Il 28 settembre vi sarà un’altra eclissi totale di Luna, ma stavolta visibile dall’Italia e sarà una Superluna rossa, perché coinciderà con la Luna piena più grande dell’anno. Un mese dopo, il 29 ottobre, la Luna occulterà la stella Aldebaran, l’occhio rosso del Toro, che come in un gioco a nascondino celeste darà l’impressione di nascondersi dietro l’argenteo satellite naturale della Terra per riapparire poi dalla parte opposta (i due astri concederanno il bis il 23 dicembre). In autunno, arriverà la terza cometa dell’anno nota come 300P/Catalina, una cometa periodica scoperta il 6 maggio 2005 nell’ambito del progetto di ricerca di comete e asteroidi Catalina Sky Survey. Infine, in novembre avremo gli sciami meteorici delle Alfa Monocerotidi e, in dicembre, le Geminidi, al massimo di visibilità complice l’assenza della Luna.

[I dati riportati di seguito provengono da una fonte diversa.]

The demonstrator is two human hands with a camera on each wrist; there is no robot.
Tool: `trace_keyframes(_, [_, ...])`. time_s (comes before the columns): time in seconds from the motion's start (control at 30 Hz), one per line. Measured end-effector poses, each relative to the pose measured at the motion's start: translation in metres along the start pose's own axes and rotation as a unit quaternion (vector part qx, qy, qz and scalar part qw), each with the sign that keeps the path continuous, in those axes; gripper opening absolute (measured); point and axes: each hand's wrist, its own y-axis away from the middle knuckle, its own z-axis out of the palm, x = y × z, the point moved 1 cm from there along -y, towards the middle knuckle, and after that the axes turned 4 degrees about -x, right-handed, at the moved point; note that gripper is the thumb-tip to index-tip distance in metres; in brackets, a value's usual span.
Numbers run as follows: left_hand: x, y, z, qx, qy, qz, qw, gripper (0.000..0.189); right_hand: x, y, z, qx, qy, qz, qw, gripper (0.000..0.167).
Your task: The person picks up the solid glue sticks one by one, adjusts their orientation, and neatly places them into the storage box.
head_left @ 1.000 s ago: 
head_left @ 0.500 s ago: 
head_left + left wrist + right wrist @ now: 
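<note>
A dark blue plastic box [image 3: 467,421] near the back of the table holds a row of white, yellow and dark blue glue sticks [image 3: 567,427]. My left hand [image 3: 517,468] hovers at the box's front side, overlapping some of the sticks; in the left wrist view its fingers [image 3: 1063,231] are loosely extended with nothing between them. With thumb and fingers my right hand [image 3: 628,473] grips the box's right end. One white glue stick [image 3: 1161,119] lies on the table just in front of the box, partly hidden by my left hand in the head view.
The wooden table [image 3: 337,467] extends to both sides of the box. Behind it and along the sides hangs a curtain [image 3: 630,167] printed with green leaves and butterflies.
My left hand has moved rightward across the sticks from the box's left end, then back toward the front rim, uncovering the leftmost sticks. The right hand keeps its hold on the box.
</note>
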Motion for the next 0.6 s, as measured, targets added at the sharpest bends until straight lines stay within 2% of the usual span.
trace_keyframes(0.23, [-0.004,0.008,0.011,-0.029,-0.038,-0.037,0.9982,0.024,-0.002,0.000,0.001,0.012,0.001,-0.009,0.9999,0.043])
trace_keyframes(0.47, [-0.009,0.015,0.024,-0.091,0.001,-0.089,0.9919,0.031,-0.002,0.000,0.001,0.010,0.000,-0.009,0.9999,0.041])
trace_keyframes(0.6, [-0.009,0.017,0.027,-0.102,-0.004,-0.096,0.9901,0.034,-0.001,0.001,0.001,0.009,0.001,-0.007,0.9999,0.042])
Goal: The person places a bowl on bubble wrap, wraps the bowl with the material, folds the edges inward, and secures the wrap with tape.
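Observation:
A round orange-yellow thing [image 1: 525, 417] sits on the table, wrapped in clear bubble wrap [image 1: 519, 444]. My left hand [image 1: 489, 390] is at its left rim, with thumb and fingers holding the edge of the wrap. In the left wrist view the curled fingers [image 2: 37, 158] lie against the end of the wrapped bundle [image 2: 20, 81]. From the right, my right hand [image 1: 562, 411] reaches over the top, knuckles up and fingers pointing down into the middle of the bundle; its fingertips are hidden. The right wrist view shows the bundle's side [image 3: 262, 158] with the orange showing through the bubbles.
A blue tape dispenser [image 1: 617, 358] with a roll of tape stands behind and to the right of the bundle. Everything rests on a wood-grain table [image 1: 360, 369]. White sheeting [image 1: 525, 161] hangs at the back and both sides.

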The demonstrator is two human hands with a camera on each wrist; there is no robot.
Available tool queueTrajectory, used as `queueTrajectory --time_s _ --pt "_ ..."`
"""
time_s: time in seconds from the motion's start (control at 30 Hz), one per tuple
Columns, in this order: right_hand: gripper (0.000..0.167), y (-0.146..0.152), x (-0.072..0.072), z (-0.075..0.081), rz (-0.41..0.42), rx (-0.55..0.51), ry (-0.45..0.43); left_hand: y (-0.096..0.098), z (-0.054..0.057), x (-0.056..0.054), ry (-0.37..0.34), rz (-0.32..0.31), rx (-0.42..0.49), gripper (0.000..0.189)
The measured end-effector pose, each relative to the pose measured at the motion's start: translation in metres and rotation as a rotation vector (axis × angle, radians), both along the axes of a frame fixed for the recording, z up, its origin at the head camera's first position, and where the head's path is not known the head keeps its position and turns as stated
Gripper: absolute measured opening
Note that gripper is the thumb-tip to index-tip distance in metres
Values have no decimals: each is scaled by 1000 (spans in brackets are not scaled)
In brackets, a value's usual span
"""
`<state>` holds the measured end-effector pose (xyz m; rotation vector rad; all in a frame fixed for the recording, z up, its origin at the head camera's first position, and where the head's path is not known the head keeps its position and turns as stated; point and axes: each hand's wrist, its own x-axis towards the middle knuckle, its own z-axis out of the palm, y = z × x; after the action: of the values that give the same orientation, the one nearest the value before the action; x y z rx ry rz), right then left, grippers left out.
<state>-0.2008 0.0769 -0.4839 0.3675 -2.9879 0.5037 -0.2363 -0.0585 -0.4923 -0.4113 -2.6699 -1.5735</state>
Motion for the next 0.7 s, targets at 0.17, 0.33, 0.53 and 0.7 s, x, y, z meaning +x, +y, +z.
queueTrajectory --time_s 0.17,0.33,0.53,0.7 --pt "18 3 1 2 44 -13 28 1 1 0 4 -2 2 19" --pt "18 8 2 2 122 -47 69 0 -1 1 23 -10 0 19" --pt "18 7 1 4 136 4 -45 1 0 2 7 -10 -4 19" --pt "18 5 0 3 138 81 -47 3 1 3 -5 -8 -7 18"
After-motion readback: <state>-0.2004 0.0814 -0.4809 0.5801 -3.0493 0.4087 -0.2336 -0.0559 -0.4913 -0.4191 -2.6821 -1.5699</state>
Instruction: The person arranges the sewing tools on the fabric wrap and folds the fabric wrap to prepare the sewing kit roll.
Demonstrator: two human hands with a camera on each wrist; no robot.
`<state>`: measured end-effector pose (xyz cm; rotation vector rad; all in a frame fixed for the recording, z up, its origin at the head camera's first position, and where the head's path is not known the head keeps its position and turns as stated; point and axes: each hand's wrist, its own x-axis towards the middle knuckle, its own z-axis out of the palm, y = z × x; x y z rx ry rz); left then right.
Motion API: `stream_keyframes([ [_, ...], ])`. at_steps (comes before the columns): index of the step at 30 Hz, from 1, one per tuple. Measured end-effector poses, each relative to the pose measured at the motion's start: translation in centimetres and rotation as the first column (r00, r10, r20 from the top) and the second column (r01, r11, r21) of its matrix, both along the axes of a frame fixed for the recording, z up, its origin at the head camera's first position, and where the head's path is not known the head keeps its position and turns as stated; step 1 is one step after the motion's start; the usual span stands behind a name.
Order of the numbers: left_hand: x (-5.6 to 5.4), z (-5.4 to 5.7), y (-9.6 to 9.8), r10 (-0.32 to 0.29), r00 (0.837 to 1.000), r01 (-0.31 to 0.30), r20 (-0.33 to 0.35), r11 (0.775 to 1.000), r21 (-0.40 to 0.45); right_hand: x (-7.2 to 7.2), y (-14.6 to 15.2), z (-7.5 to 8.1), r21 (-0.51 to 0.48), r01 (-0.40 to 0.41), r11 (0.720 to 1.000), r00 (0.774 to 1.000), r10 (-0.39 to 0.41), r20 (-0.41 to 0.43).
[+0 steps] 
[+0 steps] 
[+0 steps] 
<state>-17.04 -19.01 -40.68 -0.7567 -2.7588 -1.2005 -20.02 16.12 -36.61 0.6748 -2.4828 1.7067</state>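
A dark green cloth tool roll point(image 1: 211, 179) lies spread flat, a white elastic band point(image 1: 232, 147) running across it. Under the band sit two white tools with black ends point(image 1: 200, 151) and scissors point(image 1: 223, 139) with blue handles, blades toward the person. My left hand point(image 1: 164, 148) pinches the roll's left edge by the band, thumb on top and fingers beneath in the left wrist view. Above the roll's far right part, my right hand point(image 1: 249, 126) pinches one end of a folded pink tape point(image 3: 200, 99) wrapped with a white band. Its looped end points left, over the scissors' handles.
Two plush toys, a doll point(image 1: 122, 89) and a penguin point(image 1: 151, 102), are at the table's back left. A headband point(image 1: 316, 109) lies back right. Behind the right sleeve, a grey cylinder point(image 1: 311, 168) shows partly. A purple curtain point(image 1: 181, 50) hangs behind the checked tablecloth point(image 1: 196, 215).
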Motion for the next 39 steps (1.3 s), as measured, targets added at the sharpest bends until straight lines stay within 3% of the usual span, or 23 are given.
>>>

Terminiamo con una rapida rassegna del cielo di gennaio. Allo zenit, spicca la costellazione di Perseo, vicino la luminosa Capella (la “Capretta”) dell’Auriga. Nel cielo orientale, sono riconoscibili il Cancro e i Gemelli con Castore e Polluce; a sud, brilla Aldebaran del Toro con le Pleiadi (‘a Puddara, di verghiana memoria) e il grande cacciatore Orione, in compagnia di Sirio del Cane Maggiore. Sempre nell’orizzonte meridionale, subito sotto Orione, si possono riconoscere la Lepre e la Colomba. Spostando lo sguardo verso nord-ovest, è possibile ammirare la galassia di Andromeda. Per i pianeti, Mercurio è individuabile a occidente, poco dopo il tramonto, come sempre molto basso sull’orizzonte. Venere torna a brillare a ovest nel cielo notturno fino alla prossima estate. Marte rimane basso sull’orizzonte occidentale. Giove, luminosissimo, domina la scena delle notti invernali, sorge a est nelle prime ore della notte e culmina a sud poco dopo la mezzanotte. Saturno è visibile solo nelle ultime ore della notte, a sud-est, prima del sorgere del Sole. Urano è sempre più basso nel cielo sud-occidentale e tramonta dopo la mezzanotte. Pure Nettuno è individuabile a sud-ovest, ma nelle prime ore della sera. Approfondimenti nel sito dell’Unione Astrofili Italiani www.uai.it. Cieli sereni a tutti.

GIUSEPPE SPERLINGA

Una curiosità sulla cometa: il suo periodo orbitale originale era di ben 13500 (tredicimilacinquecento) anni! Quindi, quando è transitata nel Sistema Solare interno l’ultima volta, l’uomo era ancora all’età della pietra, nel Mesolitico! E ora, questo transito ha accorciato la sua orbita di circa 5000 anni, quindi il suo ritorno è previsto non prima dell’anno 10000 dopo Cristo! Meglio approfittarne quindi.